* **ABOUT THIS EXERCISE**
A faithful copy is needed. Set down all of the data below exactly.

%%

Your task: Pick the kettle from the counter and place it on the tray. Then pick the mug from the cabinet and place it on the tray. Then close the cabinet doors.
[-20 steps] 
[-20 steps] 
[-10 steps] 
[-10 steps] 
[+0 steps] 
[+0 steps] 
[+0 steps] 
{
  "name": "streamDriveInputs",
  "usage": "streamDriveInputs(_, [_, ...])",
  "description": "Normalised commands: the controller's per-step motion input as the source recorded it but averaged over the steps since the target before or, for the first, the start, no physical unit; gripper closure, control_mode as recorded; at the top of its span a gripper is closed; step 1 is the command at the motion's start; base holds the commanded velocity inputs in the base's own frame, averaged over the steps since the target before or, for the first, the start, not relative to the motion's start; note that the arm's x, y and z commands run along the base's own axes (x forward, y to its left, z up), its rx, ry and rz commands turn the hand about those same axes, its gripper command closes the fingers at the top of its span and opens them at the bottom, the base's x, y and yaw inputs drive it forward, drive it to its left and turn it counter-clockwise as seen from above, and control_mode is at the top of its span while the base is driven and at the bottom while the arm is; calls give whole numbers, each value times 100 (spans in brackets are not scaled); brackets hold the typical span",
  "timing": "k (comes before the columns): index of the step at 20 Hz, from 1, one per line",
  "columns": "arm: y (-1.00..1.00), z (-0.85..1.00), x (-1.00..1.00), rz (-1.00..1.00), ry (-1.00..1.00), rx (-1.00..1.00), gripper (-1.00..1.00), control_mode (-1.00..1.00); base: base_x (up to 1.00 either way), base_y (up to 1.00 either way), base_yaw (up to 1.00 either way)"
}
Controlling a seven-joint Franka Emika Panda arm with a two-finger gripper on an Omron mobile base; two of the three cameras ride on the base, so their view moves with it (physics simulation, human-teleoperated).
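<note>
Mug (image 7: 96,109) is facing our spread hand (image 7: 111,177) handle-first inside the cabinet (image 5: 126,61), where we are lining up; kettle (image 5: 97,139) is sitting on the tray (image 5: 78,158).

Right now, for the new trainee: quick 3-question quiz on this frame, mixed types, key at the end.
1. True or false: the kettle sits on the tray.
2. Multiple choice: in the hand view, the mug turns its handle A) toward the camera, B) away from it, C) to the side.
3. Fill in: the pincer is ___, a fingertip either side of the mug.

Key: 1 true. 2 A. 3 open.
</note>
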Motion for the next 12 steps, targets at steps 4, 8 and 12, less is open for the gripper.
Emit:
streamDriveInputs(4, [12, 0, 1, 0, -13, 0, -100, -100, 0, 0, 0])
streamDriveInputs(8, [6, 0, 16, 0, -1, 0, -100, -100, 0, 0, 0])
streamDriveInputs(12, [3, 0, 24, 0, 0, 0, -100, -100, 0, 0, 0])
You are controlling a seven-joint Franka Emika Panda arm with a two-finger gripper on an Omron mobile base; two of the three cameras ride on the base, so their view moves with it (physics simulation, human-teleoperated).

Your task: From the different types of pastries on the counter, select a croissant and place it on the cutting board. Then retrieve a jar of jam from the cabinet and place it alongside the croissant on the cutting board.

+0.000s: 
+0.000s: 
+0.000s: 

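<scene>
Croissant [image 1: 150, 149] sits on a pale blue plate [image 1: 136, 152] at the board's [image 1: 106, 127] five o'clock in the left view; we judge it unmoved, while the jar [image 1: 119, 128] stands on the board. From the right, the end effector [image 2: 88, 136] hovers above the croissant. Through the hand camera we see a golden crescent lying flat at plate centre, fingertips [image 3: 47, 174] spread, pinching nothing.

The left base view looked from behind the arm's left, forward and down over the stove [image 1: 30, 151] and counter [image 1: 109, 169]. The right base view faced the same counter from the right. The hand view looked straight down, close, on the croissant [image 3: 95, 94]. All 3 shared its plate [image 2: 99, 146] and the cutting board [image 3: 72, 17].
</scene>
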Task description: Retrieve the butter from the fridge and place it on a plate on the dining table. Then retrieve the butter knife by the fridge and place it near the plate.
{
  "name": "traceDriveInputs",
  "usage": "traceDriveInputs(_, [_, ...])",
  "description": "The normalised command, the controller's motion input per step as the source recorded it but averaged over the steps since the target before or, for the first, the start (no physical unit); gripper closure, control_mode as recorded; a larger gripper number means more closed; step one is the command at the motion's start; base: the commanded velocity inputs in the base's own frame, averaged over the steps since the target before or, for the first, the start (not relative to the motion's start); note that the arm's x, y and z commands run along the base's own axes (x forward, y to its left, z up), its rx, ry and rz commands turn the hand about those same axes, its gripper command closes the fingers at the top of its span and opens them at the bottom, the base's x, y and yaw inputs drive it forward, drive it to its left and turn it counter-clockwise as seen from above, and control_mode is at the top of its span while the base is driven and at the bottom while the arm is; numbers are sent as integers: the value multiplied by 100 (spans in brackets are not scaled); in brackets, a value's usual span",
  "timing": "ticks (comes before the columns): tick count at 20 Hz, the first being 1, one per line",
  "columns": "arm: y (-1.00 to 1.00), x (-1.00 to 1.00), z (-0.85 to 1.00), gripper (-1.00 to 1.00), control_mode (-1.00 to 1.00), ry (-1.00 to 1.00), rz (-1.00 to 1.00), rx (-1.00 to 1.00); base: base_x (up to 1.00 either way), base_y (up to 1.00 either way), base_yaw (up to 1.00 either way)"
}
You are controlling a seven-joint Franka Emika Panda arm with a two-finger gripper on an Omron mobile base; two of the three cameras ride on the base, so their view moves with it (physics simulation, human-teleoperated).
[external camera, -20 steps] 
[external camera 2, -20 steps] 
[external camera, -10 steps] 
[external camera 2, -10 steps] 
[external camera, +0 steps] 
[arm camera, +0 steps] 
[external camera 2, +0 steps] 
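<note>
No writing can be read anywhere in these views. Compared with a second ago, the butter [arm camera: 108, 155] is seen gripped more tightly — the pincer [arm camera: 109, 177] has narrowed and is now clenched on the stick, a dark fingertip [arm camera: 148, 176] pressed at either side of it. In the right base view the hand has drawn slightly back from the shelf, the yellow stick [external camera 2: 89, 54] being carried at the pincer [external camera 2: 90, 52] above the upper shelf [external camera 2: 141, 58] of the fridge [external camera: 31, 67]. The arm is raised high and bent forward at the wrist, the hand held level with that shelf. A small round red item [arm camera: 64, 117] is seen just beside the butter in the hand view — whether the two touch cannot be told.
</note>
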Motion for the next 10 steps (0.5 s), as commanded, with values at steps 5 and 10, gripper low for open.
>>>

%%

* **FINAL ANSWER**
Your task: Pick the kettle from the counter and place it on the tray. Then pick the mug from the cabinet and place it on the tray. Then close the cabinet doors.
[-20 steps] 
[-20 steps] 
[-10 steps] 
[-10 steps] 
[+0 steps] 
[+0 steps] 
[+0 steps] 
{
  "name": "streamDriveInputs",
  "usage": "streamDriveInputs(_, [_, ...])",
  "description": "Normalised commands: the controller's per-step motion input as the source recorded it but averaged over the steps since the target before or, for the first, the start, no physical unit; gripper closure, control_mode as recorded; at the top of its span a gripper is closed; step 1 is the command at the motion's start; base holds the commanded velocity inputs in the base's own frame, averaged over the steps since the target before or, for the first, the start, not relative to the motion's start; note that the arm's x, y and z commands run along the base's own axes (x forward, y to its left, z up), its rx, ry and rz commands turn the hand about those same axes, its gripper command closes the fingers at the top of its span and opens them at the bottom, the base's x, y and yaw inputs drive it forward, drive it to its left and turn it counter-clockwise as seen from above, and control_mode is at the top of its span while the base is driven and at the bottom while the arm is; calls give whole numbers, each value times 100 (spans in brackets are not scaled); brackets hold the typical span",
  "timing": "k (comes before the columns): index of the step at 20 Hz, from 1, one per line",
  "columns": "arm: y (-1.00..1.00), z (-0.85..1.00), x (-1.00..1.00), rz (-1.00..1.00), ry (-1.00..1.00), rx (-1.00..1.00), gripper (-1.00..1.00), control_mode (-1.00..1.00); base: base_x (up to 1.00 either way), base_y (up to 1.00 either way), base_yaw (up to 1.00 either way)"
}
Controlling a seven-joint Franka Emika Panda arm with a two-finger gripper on an Omron mobile base; two of the three cameras ride on the base, so their view moves with it (physics simulation, human-teleoperated).
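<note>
Mug (image 7: 96,109) is facing our spread hand (image 7: 111,177) handle-first inside the cabinet (image 5: 126,61), where we are lining up; kettle (image 5: 97,139) is sitting on the tray (image 5: 78,158).

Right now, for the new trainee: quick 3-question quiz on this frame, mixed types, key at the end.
1. True or false: the kettle sits on the tray.
2. Multiple choice: in the hand view, the mug turns its handle A) toward the camera, B) away from it, C) to the side.
3. Fill in: the pincer is ___, a fingertip either side of the mug.

Key: 1 true. 2 A. 3 open.
</note>
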Motion for the next 12 steps, targets at steps 4, 8 and 12, less is open for the gripper.
Emit:
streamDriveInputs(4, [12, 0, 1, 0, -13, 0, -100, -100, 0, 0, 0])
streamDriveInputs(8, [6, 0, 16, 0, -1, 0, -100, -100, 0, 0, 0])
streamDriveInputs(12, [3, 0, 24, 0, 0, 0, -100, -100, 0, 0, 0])
You are controlling a seven-joint Franka Emika Panda arm with a two-finger gripper on an Omron mobile base; two of the three cameras ride on the base, so their view moves with it (physics simulation, human-teleoperated).

Your task: From the different types of pastries on the counter, select a croissant and place it on the cutting board. Then retrieve a jar of jam from the cabinet and place it alongside the croissant on the cutting board.

+0.000s: 
+0.000s: 
+0.000s: 

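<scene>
Croissant [image 1: 150, 149] sits on a pale blue plate [image 1: 136, 152] at the board's [image 1: 106, 127] five o'clock in the left view; we judge it unmoved, while the jar [image 1: 119, 128] stands on the board. From the right, the end effector [image 2: 88, 136] hovers above the croissant. Through the hand camera we see a golden crescent lying flat at plate centre, fingertips [image 3: 47, 174] spread, pinching nothing.

The left base view looked from behind the arm's left, forward and down over the stove [image 1: 30, 151] and counter [image 1: 109, 169]. The right base view faced the same counter from the right. The hand view looked straight down, close, on the croissant [image 3: 95, 94]. All 3 shared its plate [image 2: 99, 146] and the cutting board [image 3: 72, 17].
</scene>
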Task description: Retrieve the butter from the fridge and place it on a plate on the dining table. Then retrieve the butter knife by the fridge and place it near the plate.
{
  "name": "traceDriveInputs",
  "usage": "traceDriveInputs(_, [_, ...])",
  "description": "The normalised command, the controller's motion input per step as the source recorded it but averaged over the steps since the target before or, for the first, the start (no physical unit); gripper closure, control_mode as recorded; a larger gripper number means more closed; step one is the command at the motion's start; base: the commanded velocity inputs in the base's own frame, averaged over the steps since the target before or, for the first, the start (not relative to the motion's start); note that the arm's x, y and z commands run along the base's own axes (x forward, y to its left, z up), its rx, ry and rz commands turn the hand about those same axes, its gripper command closes the fingers at the top of its span and opens them at the bottom, the base's x, y and yaw inputs drive it forward, drive it to its left and turn it counter-clockwise as seen from above, and control_mode is at the top of its span while the base is driven and at the bottom while the arm is; numbers are sent as integers: the value multiplied by 100 (spans in brackets are not scaled); in brackets, a value's usual span",
  "timing": "ticks (comes before the columns): tick count at 20 Hz, the first being 1, one per line",
  "columns": "arm: y (-1.00 to 1.00), x (-1.00 to 1.00), z (-0.85 to 1.00), gripper (-1.00 to 1.00), control_mode (-1.00 to 1.00), ry (-1.00 to 1.00), rz (-1.00 to 1.00), rx (-1.00 to 1.00); base: base_x (up to 1.00 either way), base_y (up to 1.00 either way), base_yaw (up to 1.00 either way)"
}
You are controlling a seven-joint Franka Emika Panda arm with a two-finger gripper on an Omron mobile base; two of the three cameras ride on the base, so their view moves with it (physics simulation, human-teleoperated).
[external camera, -20 steps] 
[external camera 2, -20 steps] 
[external camera, -10 steps] 
[external camera 2, -10 steps] 
[external camera, +0 steps] 
[arm camera, +0 steps] 
[external camera 2, +0 steps] 
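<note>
No writing can be read anywhere in these views. Compared with a second ago, the butter [arm camera: 108, 155] is seen gripped more tightly — the pincer [arm camera: 109, 177] has narrowed and is now clenched on the stick, a dark fingertip [arm camera: 148, 176] pressed at either side of it. In the right base view the hand has drawn slightly back from the shelf, the yellow stick [external camera 2: 89, 54] being carried at the pincer [external camera 2: 90, 52] above the upper shelf [external camera 2: 141, 58] of the fridge [external camera: 31, 67]. The arm is raised high and bent forward at the wrist, the hand held level with that shelf. A small round red item [arm camera: 64, 117] is seen just beside the butter in the hand view — whether the two touch cannot be told.
</note>
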Motion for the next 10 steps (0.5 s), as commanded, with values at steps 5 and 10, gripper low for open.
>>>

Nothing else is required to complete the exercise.